Adat perkawinan semacam ini banyak ditemui di kalangan penduduk kota Kabul, Turki, dan Sparta. “Di Sparta, masyarakat akan mencemooh kaum laki-laki sebagai suami yang cemburu pada sang istrinya yang melakukan kebiasaan seperti itu”.[11]

2.                  Al-Mukhadanah
Perkawinan ini tak ubahnya dengan poliandri. Poliandri adalah Satu orang perempuan memiliki banyak suami. Si perempuan melayani semua laki-laki tadi dan kalau nanti hamil maka salah satu dari laki-laki yang menggauli harus mengakui bahwa anak yang dikandung si perempuan adalah anaknya. Sedangkan siapa yang mau dijadikan bapak dari anaknya tergantung pilihan perempuan. Dan biasanya penunjukan ayah dari jabang bayi setelah jabang bayi lahir.
Pada umumnya banyak terjadi di negeri Yaman. Di negeri itu terkenal sebutan Ar-Ranth. Selain Yaman, juga terjadi diTurkistan, Siberia, India Selatan, Srilangka, Vietnam dan di bagian benua Afrika.

3.         Asy-Syighar
Bentuk dan praktik perkawinan ini ialah, kedua orangtua dari kedua mempelai, menukarkan kedua anak laki-laki dan perempuannya, masing-masing memberikan mas kawin kepada anaknya sendiri. Namun, perkawinan semacam ini dilarang Nabi. “Islam tidak mengenal kawin Syighar,” sabdanya.

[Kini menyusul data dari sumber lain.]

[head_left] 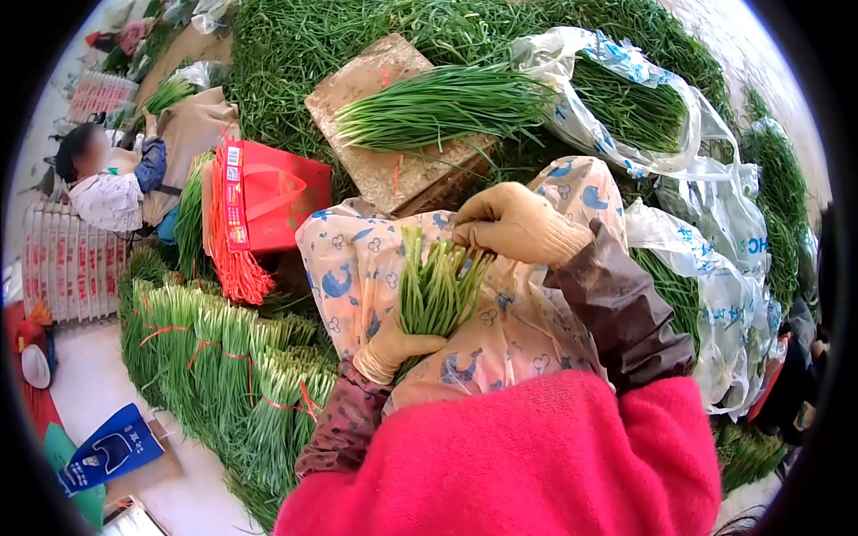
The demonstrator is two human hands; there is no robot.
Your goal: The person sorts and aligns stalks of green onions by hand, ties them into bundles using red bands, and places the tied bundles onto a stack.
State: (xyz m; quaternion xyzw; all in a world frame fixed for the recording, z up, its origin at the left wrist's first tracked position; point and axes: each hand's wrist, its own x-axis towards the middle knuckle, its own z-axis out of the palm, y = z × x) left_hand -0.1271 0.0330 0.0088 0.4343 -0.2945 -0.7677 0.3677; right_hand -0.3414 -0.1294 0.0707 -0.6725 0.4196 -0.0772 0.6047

4.         Perkawinan Warisan
Perkawinan ini terjadi karena ada anggapan bahwa seorang istri itu tidak lebih dari barang warisan yang dapat diberikan kepada siapa saja yang mengendaki. Jadi, saudara suami dapat mewarisi jika suaminya telah meninggal. Istri yang ditinggalkan mati suaminya itu tidak berhak menolak atau kembali pada keluarganya sebelum sang saudara suami itu datang dan memperbolehkan kembali pada keluarganya. Begitu pula bila sang ayah meninggal dunia, anak sulungnya berhak mengawini istri ayahnya yang bukan ibu kandungnya. Perkawinan model ini banyak dilakukan di Persia.


5.         Perkawinan Mut’ah
Bentuknya semacam kawin kontrak. Dalam perkawinan ini ditentukan waktunya dan syaratnya. Perkawinan ini akan berakhir apabila waktunya habis berdasarkan syarat yang ditentukan sebelumnya. Menurut berbagai kalangan, perkawinan semacam ini haram hukumnya.

6.         Perkawinan semacam pelacur
Perkawinan yang terjadi ketika seorang laki-laki berhubungan dengan perempuan yang bukan istrinya, lantas memberi imbalan. Jika tidak memakai imbalan, maka dinamakan perzinaan. Perzinaan ialah percampuran antara seorang laki-laki dan seorang perempuan yang bukan istrinya. Biasanya dilakukan tanpa memakai imbalan. Terjadi suka sama suka. Pada rumah perempuan itu biasanya dikibarkan bendera, yang menandakan di dalam rumah itu disediakan wanita bersangkutan. Jika wanita itu melahirkan anak, ia berhak meminta pertanggungjawaban pada laki-laki yang mirip dengan wajah anaknya.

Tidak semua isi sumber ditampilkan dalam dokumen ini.